+++ Given data +++

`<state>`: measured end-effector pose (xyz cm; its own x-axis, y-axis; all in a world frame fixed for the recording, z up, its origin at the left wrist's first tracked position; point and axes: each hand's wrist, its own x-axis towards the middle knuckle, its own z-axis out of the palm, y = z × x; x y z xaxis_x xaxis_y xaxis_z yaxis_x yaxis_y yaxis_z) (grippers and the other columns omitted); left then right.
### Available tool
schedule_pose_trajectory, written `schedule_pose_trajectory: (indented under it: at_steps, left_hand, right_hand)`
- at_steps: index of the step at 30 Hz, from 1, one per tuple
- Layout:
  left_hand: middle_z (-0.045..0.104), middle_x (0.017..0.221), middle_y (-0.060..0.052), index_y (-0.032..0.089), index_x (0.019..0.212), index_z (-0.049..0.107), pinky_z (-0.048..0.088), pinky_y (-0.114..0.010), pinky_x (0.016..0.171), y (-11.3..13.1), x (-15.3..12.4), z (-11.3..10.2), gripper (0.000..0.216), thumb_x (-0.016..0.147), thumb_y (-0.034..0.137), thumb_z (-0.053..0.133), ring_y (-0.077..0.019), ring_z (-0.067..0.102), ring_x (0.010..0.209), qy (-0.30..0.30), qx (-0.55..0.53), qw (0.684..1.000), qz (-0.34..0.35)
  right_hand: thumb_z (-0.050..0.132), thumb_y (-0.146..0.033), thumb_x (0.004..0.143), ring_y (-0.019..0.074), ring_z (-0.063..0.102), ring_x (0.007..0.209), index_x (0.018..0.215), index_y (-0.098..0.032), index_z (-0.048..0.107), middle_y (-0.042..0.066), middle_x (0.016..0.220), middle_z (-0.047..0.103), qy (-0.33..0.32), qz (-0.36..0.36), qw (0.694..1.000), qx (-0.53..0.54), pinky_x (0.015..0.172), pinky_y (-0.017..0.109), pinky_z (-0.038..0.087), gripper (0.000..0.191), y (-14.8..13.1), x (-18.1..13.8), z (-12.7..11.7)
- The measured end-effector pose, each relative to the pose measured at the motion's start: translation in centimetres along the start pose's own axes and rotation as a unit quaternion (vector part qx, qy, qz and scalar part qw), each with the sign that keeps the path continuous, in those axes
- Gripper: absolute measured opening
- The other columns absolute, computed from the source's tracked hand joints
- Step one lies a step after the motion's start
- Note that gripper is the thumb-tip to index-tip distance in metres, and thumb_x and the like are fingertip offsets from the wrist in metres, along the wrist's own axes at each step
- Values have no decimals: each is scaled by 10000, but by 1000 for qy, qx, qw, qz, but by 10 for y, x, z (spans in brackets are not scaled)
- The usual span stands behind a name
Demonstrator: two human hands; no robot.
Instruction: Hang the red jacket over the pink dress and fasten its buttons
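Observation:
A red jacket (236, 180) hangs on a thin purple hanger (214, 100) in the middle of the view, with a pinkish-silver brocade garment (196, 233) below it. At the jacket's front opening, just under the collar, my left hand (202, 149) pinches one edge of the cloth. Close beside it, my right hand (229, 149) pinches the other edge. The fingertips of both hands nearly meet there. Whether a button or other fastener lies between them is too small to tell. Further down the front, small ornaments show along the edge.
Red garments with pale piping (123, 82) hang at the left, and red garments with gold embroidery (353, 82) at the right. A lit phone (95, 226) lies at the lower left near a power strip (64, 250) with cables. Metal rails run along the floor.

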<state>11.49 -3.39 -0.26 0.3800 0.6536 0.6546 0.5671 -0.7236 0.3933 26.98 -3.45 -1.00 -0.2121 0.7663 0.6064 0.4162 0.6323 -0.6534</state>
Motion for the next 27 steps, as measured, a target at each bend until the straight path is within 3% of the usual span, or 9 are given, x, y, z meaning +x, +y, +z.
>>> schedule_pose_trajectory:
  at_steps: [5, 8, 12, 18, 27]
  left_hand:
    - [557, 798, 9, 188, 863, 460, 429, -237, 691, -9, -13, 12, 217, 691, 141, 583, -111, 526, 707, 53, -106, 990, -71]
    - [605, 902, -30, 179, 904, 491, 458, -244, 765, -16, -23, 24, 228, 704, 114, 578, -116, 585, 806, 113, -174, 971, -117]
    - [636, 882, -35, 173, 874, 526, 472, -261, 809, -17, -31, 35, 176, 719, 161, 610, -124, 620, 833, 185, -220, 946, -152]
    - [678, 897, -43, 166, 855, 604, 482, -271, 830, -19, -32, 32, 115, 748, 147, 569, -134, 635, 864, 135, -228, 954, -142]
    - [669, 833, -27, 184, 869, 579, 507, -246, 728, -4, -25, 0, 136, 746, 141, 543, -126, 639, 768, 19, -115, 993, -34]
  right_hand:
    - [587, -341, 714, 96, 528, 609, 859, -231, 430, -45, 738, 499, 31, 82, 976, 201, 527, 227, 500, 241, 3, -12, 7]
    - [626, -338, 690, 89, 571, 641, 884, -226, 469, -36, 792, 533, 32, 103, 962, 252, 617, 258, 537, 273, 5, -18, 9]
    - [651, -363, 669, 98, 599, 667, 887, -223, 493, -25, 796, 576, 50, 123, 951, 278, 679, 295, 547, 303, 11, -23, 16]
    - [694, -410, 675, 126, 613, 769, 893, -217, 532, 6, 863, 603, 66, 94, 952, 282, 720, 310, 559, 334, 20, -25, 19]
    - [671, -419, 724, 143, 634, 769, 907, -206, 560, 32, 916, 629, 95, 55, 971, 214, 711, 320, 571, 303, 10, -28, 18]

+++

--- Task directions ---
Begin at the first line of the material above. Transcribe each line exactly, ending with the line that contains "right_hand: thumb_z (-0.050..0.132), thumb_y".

--- Problem solution ---
`<state>`: measured end-effector pose (xyz cm; its own x-axis, y-axis; all in a world frame fixed for the recording, z up, its origin at the left wrist's first tracked position; point and axes: each hand's wrist, its own x-axis towards the middle knuckle, its own z-axis out of the palm, y = z × x; x y z xaxis_x xaxis_y xaxis_z yaxis_x yaxis_y yaxis_z) (grippers and the other columns omitted); left then right.
### Available tool
schedule_pose_trajectory, written `schedule_pose_trajectory: (indented under it: at_steps, left_hand, right_hand)`
- at_steps: index of the step at 30 Hz, from 1, one per tuple
- Layout:
  left_hand: middle_z (-0.045..0.104), middle_x (0.017..0.221), middle_y (-0.060..0.052), index_y (-0.032..0.089), index_x (0.019..0.212), index_z (-0.049..0.107), pinky_z (-0.048..0.088), pinky_y (-0.114..0.010), pinky_x (0.016..0.171), y (-11.3..13.1), x (-15.3..12.4), z (-11.3..10.2), gripper (0.000..0.216), thumb_x (-0.016..0.147), thumb_y (-0.034..0.137), thumb_z (-0.053..0.133), ring_y (-0.077..0.019), ring_z (-0.067..0.102), ring_x (0.010..0.209), qy (-0.30..0.30), qx (-0.55..0.53), qw (0.684..1.000), qz (-0.34..0.35)
  right_hand: thumb_z (-0.050..0.132), thumb_y (-0.146..0.033), thumb_x (0.004..0.143), ring_y (-0.019..0.074), ring_z (-0.063..0.102), ring_x (0.007..0.209), index_x (0.018..0.215), index_y (-0.098..0.032), index_z (-0.048..0.107), middle_y (-0.042..0.066), middle_x (0.016..0.220), middle_z (-0.047..0.103), qy (-0.33..0.32), qz (-0.36..0.36), qw (0.694..1.000), qx (-0.53..0.54), pinky_x (0.015..0.172), pinky_y (-0.017..0.109), pinky_z (-0.038..0.087), gripper (0.000..0.191), y (-14.8..13.1), x (-18.1..13.8), z (-12.7..11.7)

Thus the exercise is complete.